WHAT THE TASK REQUIRES
Once you have checked each line below for the word "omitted", give the number of lines that have it and nothing further.

Saved entries
------

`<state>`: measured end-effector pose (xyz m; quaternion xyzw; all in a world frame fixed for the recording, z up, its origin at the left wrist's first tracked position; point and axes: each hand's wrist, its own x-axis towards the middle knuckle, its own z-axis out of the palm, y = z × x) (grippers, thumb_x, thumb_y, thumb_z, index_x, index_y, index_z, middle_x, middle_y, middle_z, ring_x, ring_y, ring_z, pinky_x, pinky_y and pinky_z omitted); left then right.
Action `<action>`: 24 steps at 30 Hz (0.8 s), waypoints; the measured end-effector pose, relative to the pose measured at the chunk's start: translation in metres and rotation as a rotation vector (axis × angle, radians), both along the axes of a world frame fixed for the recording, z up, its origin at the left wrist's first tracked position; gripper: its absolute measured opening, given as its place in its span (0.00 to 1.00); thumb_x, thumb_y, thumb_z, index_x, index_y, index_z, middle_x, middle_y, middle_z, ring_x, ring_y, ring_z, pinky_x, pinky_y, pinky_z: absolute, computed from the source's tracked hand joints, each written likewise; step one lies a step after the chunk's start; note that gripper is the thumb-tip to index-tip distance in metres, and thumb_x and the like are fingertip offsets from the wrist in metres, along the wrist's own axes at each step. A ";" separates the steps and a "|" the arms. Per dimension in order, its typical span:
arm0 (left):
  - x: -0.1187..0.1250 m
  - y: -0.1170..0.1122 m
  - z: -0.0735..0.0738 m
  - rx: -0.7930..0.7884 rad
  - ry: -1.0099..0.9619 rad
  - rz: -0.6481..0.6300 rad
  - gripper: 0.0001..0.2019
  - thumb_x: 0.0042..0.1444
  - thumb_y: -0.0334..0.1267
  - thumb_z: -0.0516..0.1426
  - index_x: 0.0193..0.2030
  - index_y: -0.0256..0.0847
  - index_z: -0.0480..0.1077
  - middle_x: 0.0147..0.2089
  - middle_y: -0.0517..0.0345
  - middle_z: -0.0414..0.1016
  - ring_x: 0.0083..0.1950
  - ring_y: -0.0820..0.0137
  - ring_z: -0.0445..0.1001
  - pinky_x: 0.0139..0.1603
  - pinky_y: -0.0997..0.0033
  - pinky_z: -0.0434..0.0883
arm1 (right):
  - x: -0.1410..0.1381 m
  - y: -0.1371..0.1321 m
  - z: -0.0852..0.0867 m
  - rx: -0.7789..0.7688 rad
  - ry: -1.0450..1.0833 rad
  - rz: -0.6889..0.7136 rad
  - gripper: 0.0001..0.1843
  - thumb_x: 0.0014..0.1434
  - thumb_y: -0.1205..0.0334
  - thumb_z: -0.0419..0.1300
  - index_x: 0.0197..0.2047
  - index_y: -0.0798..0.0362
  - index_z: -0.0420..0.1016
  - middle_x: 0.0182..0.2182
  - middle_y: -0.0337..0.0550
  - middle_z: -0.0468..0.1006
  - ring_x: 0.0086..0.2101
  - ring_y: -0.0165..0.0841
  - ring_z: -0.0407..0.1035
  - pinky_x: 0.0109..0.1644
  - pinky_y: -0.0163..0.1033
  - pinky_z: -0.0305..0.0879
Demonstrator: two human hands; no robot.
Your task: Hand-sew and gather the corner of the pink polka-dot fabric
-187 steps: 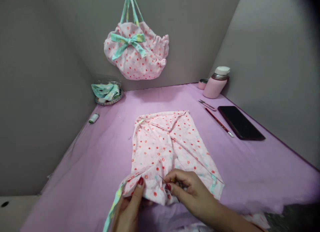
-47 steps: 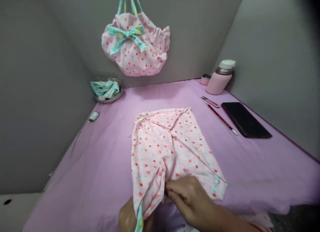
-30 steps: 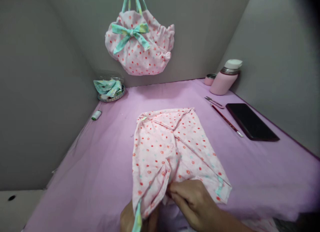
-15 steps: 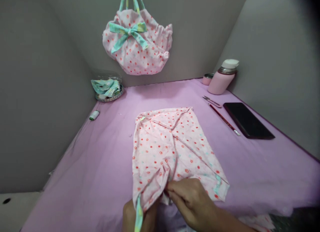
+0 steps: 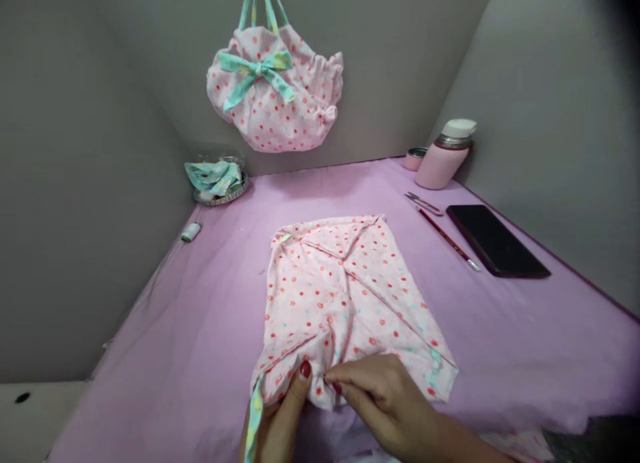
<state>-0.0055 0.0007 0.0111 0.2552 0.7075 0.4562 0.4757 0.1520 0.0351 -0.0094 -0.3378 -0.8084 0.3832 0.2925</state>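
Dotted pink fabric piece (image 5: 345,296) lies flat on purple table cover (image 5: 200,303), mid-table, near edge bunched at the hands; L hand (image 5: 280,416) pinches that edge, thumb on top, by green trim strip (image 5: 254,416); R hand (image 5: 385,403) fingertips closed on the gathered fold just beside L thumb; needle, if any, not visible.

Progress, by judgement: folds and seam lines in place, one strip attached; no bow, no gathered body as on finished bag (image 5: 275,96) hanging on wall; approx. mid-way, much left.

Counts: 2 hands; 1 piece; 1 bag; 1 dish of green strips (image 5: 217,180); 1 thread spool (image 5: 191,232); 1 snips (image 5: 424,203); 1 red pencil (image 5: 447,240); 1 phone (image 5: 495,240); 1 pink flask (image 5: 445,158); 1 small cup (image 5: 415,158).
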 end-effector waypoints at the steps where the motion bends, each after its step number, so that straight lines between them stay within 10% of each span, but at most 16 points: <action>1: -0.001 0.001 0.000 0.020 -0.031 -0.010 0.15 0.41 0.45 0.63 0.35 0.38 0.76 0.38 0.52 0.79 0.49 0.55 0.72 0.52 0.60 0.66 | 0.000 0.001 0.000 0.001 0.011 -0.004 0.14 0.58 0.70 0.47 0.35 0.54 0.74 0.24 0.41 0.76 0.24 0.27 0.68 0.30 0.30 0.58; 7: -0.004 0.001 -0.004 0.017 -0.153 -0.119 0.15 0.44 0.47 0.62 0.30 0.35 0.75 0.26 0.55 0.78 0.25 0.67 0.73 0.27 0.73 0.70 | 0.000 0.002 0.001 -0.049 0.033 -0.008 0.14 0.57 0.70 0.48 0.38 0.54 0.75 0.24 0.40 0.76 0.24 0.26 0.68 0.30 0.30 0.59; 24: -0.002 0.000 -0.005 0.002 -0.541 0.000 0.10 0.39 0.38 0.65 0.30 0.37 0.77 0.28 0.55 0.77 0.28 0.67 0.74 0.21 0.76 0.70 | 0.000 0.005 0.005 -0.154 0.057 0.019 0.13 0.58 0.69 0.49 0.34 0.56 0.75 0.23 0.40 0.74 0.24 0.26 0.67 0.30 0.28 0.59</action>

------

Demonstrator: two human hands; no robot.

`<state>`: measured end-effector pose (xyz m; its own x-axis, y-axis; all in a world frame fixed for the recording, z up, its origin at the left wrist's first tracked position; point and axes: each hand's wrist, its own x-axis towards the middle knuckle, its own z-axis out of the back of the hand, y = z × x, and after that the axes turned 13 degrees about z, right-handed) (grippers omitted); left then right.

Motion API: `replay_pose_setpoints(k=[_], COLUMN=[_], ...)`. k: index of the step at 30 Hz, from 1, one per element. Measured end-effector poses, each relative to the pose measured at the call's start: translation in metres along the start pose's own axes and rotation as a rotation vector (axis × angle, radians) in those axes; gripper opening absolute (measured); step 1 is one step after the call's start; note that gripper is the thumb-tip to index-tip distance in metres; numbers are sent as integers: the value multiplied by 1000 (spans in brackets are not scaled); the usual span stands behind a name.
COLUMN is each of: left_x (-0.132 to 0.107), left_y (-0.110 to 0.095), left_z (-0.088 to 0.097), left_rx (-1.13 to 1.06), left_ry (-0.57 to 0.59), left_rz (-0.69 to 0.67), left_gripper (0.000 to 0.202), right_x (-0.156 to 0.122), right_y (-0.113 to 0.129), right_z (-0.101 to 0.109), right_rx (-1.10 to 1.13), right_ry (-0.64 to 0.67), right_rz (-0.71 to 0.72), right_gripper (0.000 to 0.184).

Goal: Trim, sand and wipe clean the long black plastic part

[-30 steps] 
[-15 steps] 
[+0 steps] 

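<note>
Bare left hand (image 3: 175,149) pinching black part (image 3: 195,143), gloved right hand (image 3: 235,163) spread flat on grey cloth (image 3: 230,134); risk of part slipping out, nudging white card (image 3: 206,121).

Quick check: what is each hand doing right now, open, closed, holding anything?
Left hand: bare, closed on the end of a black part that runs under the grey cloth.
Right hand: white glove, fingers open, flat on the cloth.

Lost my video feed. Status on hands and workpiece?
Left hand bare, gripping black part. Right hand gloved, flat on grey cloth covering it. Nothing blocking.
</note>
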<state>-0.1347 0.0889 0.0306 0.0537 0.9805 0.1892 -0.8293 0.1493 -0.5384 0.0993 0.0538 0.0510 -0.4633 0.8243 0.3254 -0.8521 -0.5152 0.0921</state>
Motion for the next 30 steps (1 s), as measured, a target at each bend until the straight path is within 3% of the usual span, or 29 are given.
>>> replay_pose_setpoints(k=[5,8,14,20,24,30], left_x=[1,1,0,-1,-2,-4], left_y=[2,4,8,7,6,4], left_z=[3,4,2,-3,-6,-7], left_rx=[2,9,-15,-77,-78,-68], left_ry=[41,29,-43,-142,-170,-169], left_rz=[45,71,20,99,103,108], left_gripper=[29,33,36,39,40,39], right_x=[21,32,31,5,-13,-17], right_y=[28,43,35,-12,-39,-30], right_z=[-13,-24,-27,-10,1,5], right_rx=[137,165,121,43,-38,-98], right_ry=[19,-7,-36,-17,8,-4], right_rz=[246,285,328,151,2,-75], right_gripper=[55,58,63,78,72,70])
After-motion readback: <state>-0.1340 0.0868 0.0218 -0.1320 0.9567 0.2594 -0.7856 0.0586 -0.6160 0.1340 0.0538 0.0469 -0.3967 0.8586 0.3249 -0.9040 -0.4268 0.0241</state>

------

SOLUTION TO THIS EXERCISE
2